:: Task objective ::
Return each line of the listing that follows in which the string "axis" can be found.

:: Recorded data ::
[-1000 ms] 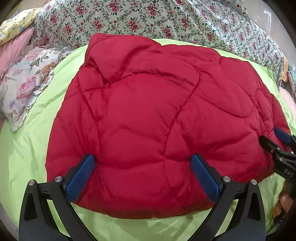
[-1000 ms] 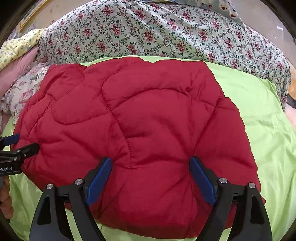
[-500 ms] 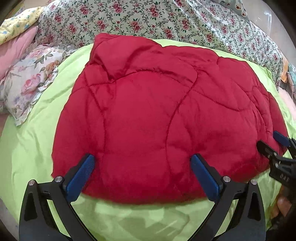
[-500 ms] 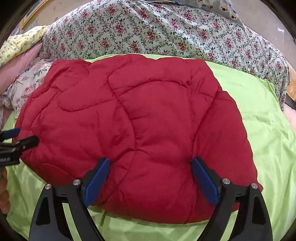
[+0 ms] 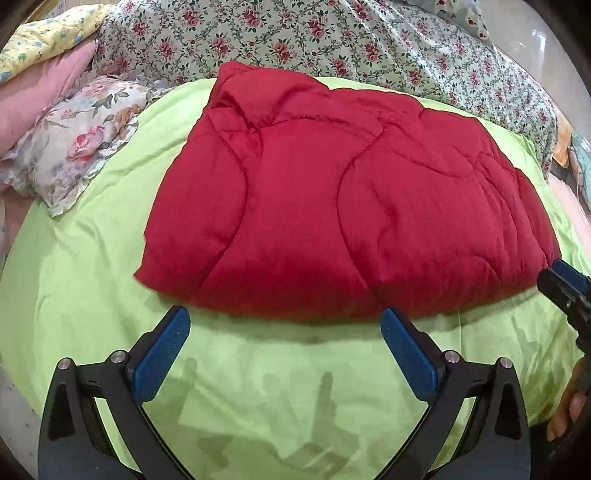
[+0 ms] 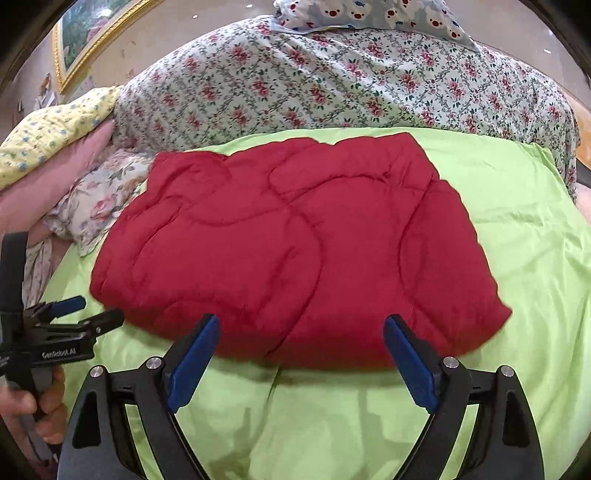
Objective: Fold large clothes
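A red quilted padded garment [image 5: 343, 206] lies folded flat in a thick rectangle on the lime green bedsheet [image 5: 258, 387]; it also shows in the right wrist view [image 6: 295, 258]. My left gripper [image 5: 284, 328] is open and empty, just short of the garment's near edge, not touching it. My right gripper [image 6: 299, 332] is open and empty, its blue fingertips [image 6: 397, 332] over the garment's near edge. Each gripper shows at the side of the other's view: the right one [image 5: 565, 284] by the garment's right corner, the left one [image 6: 86, 314] by its left corner.
A floral quilt [image 6: 332, 85] is heaped along the far side of the bed. A floral pillow [image 5: 77, 136], a pink pillow [image 5: 40, 88] and a yellow one [image 6: 48, 129] lie at the left. A bear-print pillow [image 6: 369, 14] tops the heap. A framed picture [image 6: 85, 37] hangs behind.
Both grippers have drawn back toward me and risen from the garment. More green sheet shows in front of it. The garment lies still, both grippers stay open.
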A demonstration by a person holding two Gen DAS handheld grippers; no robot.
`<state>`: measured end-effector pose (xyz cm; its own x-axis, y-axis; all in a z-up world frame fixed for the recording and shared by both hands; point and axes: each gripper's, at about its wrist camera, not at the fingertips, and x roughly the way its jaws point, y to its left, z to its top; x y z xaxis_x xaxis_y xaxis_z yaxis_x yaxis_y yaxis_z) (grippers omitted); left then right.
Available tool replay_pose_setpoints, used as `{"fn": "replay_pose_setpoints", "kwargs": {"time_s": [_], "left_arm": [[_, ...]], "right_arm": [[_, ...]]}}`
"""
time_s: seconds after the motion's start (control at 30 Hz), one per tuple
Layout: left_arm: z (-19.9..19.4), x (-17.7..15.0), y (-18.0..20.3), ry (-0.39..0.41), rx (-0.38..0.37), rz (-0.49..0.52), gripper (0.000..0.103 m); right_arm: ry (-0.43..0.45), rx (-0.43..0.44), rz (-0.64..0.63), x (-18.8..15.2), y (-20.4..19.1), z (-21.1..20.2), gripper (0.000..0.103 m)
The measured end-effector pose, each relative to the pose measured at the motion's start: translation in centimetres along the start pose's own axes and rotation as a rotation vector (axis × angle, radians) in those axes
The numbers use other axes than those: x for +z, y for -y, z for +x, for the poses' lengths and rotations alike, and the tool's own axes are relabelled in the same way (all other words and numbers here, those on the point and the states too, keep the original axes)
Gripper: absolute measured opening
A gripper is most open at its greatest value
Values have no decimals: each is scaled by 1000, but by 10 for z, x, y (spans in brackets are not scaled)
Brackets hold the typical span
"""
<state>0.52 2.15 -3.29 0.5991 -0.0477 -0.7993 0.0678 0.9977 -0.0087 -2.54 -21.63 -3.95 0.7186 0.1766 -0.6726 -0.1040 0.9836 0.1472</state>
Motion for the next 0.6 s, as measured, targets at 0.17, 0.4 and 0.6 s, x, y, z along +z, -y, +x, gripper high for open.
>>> {"fn": "replay_pose_setpoints", "kwargs": {"time_s": [0.17, 0.4, 0.6], "left_arm": [[-2, -20, -7, -38, -7, -17, 103], [-19, -23, -5, -73, 18, -1, 103], [-49, -9, 3, -46, 64, 33, 103]], "right_arm": [[-71, 6, -14, -23, -4, -1, 92], [-155, 8, -9, -37, -8, -9, 92], [-127, 4, -59, -20, -25, -37, 98]]}}
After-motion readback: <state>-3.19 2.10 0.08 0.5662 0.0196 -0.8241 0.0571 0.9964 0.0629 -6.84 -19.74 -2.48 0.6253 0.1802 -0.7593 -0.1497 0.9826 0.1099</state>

:: Answer section ::
`<state>`: measured end-effector pose (xyz cm; its own x-axis, y-axis; all in a z-up world frame fixed for the recording and shared by both hands; point and axes: each gripper's, at about its wrist camera, not at the fingertips, and x roughly the way its jaws point, y to its left, z to its top; x y z xaxis_x xaxis_y xaxis_z yaxis_x yaxis_y yaxis_z) (grippers omitted); left then right.
The measured end-effector pose, each relative to the pose measured at the motion's start: translation in centimetres along the start pose's own axes and rotation as a rotation vector (axis × angle, radians) in those axes

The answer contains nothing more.